«Валгаллы белое вино…» | страница 2



Исследователи нередко перенимали мандельштамовскую формулу, не останавливаясь ни на ее лексическом оформлении, ни на контексте ее произнесения. Составляющие мандельштамовской формулы восходят к идейно-художественному миру немецкой литературы конца XVIII — начала XIX века. «Тоска» представляет собой русский перевод-эквивалент тоски-томления («Sehnsucht») немецких преромантиков по блаженному Югу, а понятие «мировой культуры» («Weltkultur») отсылает к Гете. Этот немецкий подтекст в определении акмеизма не случаен — в 1930-е годы Мандельштам интенсивно занимался Гете; образ немецкого поэта стал ключевым в поэтическом обращении «К немецкой речи» (1932), которое начиналось с реминисценции из стихотворения Гете «Selige Sehnsucht» («Блаженная тоска»). Говоря именно об этом стихотворении, вдова поэта отметила, что немецкая поэзия была для Мандельштама «самая близкая» (Н. Мандельштам 1990а: 226).
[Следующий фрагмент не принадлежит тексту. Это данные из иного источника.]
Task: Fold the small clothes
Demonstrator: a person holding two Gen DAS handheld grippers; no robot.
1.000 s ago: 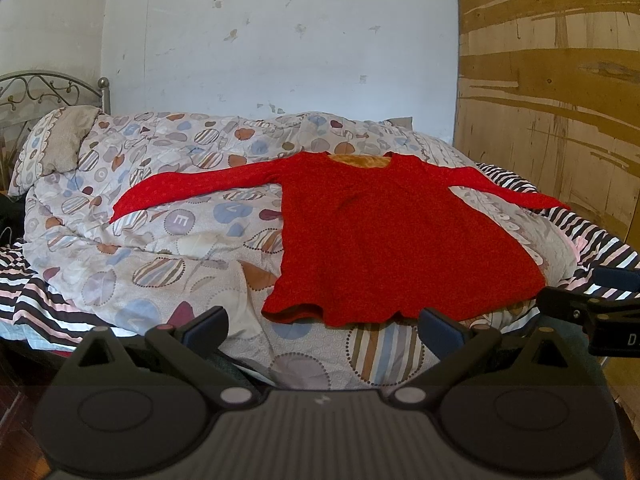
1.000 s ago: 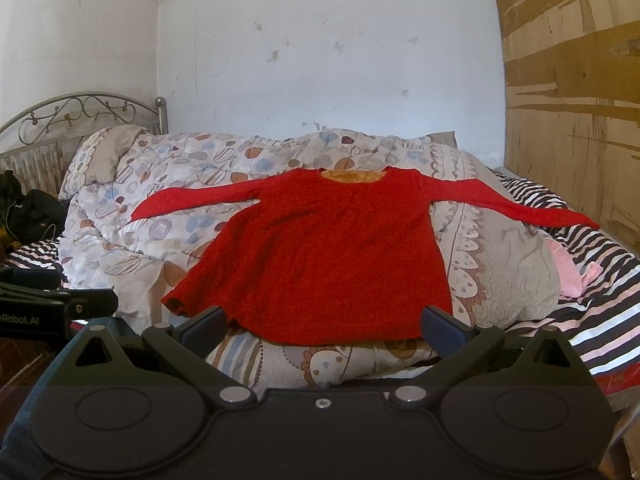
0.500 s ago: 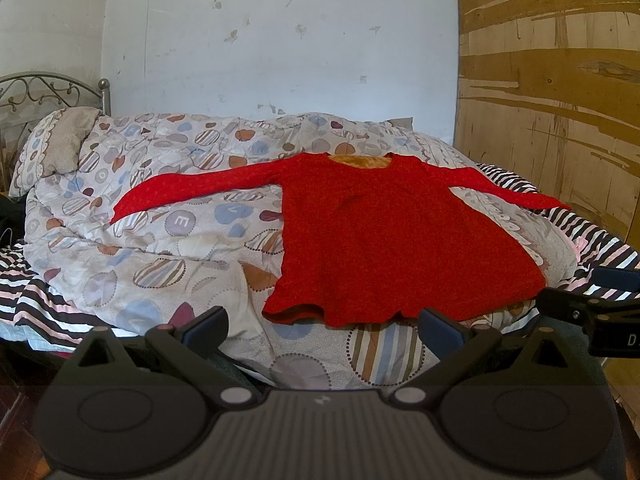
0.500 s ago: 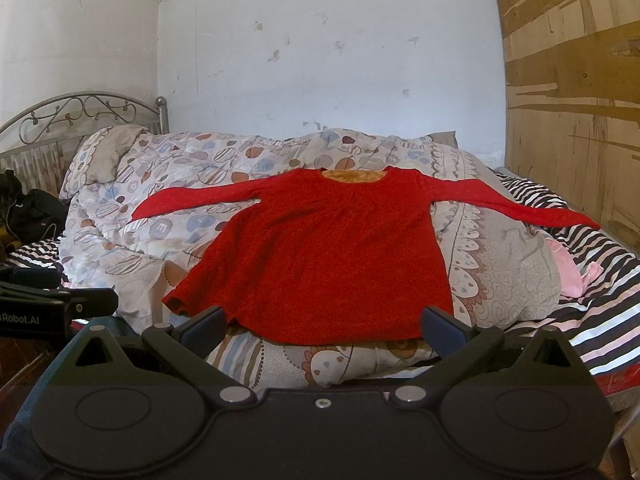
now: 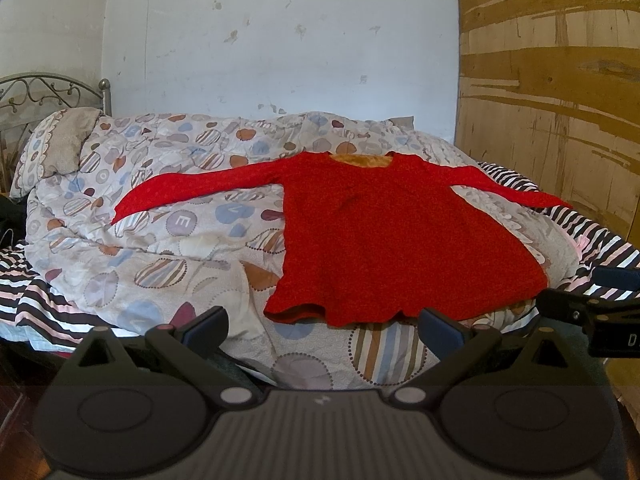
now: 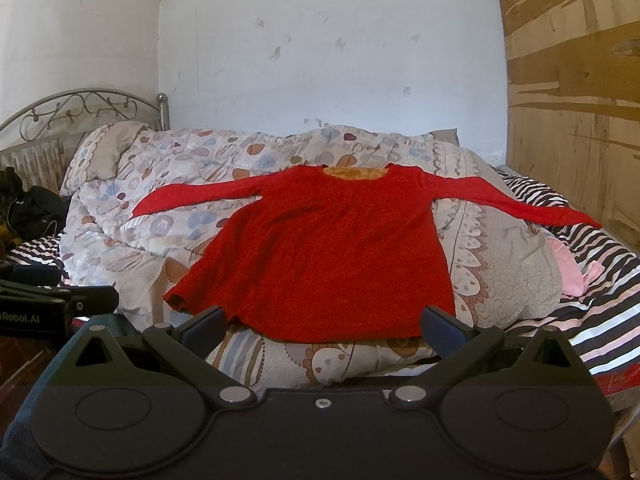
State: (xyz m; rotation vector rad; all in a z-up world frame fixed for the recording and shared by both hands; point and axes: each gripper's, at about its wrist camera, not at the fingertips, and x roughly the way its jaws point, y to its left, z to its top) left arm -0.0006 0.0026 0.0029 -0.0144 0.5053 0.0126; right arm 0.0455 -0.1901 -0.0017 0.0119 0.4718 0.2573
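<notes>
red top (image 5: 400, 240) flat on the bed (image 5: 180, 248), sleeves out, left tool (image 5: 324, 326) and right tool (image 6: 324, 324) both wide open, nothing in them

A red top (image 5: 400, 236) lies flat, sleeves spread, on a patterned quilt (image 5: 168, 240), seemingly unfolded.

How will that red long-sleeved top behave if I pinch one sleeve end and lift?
The red top lies flat, following the bumps of the quilt, so it is probably limp and will drape rather than hold shape. The spread sleeves will likely trail and drag. It looks thin, so probably light; both open grippers should manage.
</notes>
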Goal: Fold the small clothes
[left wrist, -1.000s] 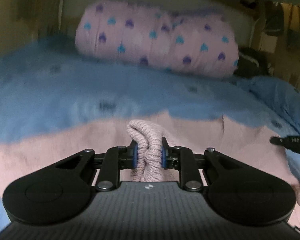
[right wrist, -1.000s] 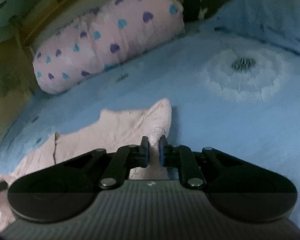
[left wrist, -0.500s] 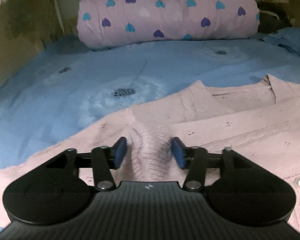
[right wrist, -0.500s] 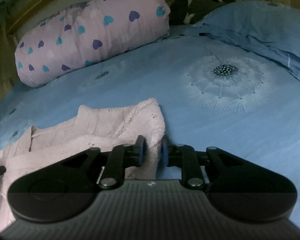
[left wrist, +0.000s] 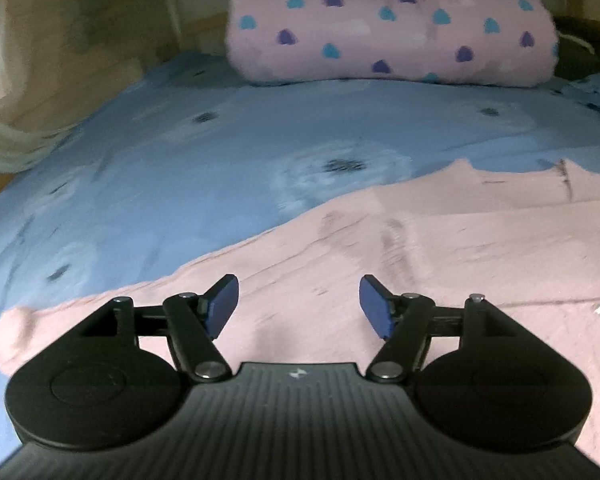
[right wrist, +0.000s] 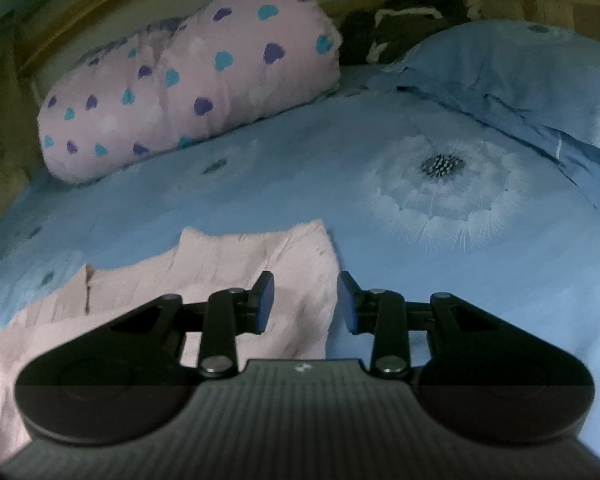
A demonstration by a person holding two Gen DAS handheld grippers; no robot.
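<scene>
So the bed [right wrist: 260, 200] takes up most of both views, covered in a blue sheet with big white dandelion prints. At the far end there's a rolled-up pink quilt [left wrist: 388, 24] with blue and purple hearts on it, and in the right wrist view a blue pillow [right wrist: 520, 80] sits off to the right of the quilt with something dark tucked between them, can't tell what it is.

The pink knit sweater [left wrist: 440, 248] lies spread out flat on the sheet at the near end of the bed, a bit rumpled with a few creases.

Left gripper [left wrist: 299, 306] has its jaws spread wide with nothing between them, sitting right over the sweater's near left part. Right gripper [right wrist: 305, 302] is parted too, not as wide, also holding nothing, lined up over the sweater's right edge, so one finger is over the knit and the other over bare sheet.
</scene>
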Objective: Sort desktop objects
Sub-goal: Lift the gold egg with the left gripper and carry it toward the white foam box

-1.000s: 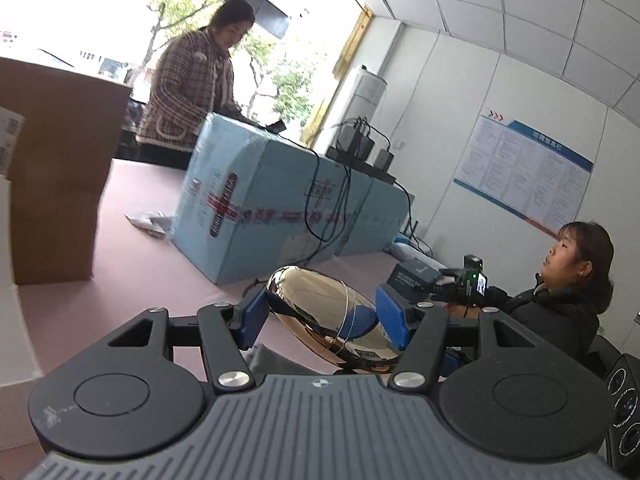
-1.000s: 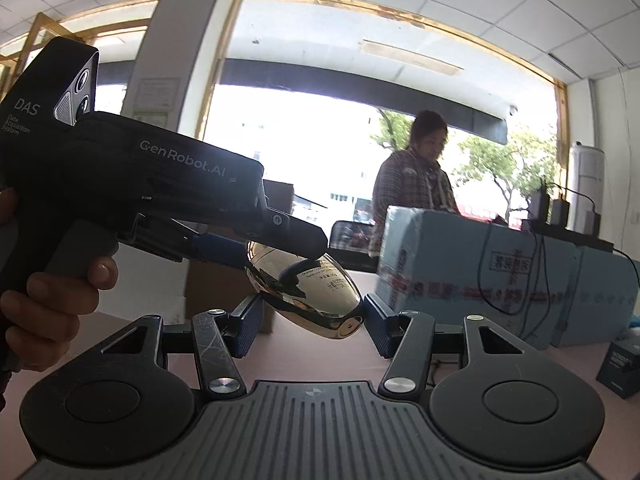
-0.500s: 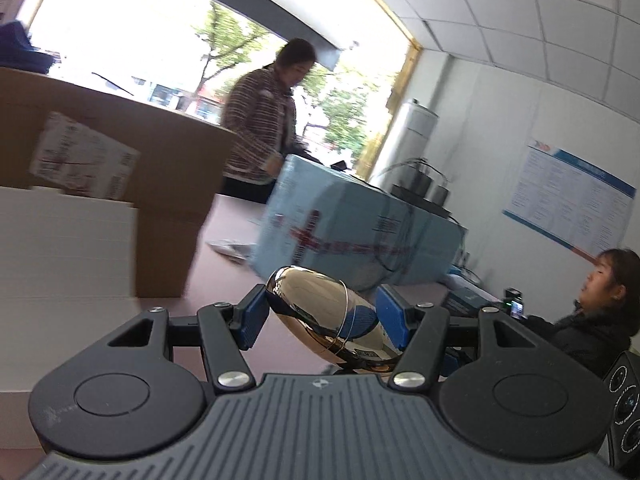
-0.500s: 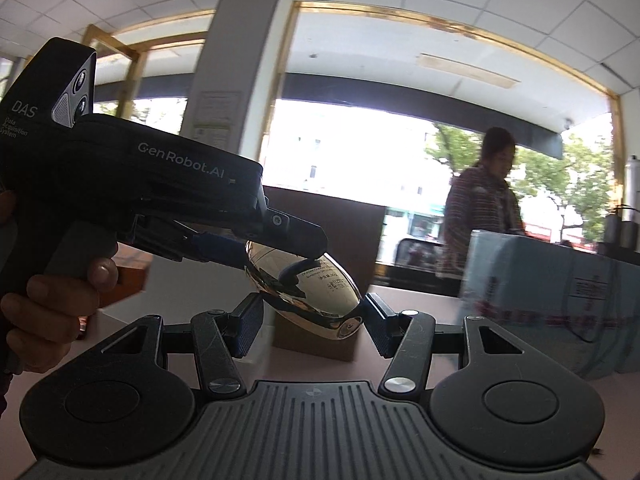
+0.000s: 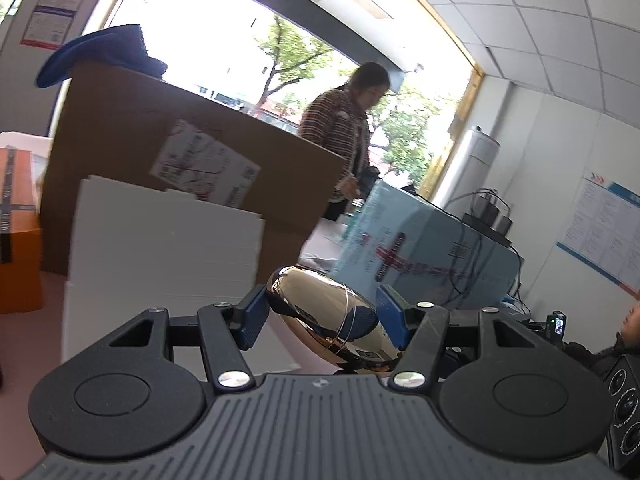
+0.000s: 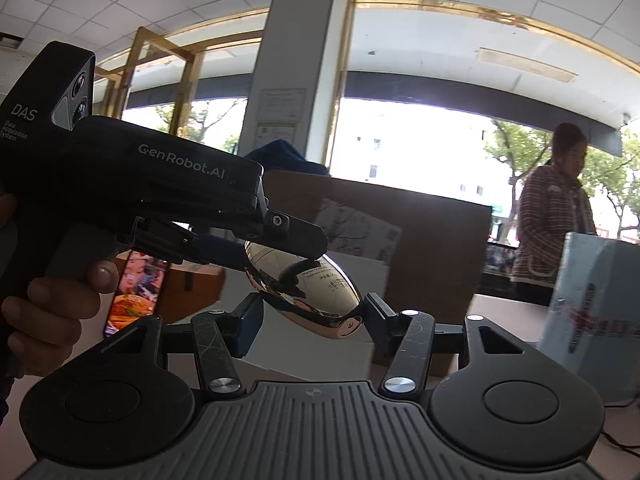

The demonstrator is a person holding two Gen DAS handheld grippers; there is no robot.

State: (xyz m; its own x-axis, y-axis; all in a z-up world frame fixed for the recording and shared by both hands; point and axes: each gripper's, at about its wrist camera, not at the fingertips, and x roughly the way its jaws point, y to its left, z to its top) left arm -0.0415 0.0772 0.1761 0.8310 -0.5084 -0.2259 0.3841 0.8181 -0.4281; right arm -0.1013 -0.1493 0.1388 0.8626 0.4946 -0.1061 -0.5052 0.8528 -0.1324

Стихотворение «К немецкой речи» поэт читал на одном из своих поэтических вечеров весной 1933 года — вероятно, тогда им и были произнесены слова о тоске по мировой культуре[2]. При этом Мандельштаму пришлось объяснять публике, что его стихотворение было написано в 1932 году, то есть во время проведения официальных торжеств по поводу столетия со дня смерти Гете, а не в 1933-м, когда пронемецкая позиция могла быть понята неправильно.

Все это говорит о значимости образов немецкой культуры в творчестве Мандельштама и косвенно подтверждает процитированные слова вдовы поэта. Вместе с тем данный пример показывает, что адекватное понимание как отдельных поэтических и критических высказываний Мандельштама, так и его культурософских[3] и поэтологических позиций возможно лишь в том случае, если их рассматривать в контексте развития всего поэтического мира поэта в его взаимосвязи с конкретными внелитературными событиями.

Мандельштам был выходцем из провинциальной еврейской семьи и поэтому изначально не ощущал себя прямым наследником русской и европейской культур. «Выбор культуры», как и выбор русской поэзии, был для него «актом личной воли» (Гаспаров 2001b: 195). Первую попытку выхода из «иудейского хаоса» сделали уже родители Мандельштама: отец бежал из «талмудических дебрей» (II, 356) в мир немецкого Просвещения, мать сознательно прививала себе и детям русскую культуру. В Тенишевском училище Мандельштам усовершенствовал свой немецкий, а в 1909–1910 годах провел два семестра в Гейдельберге.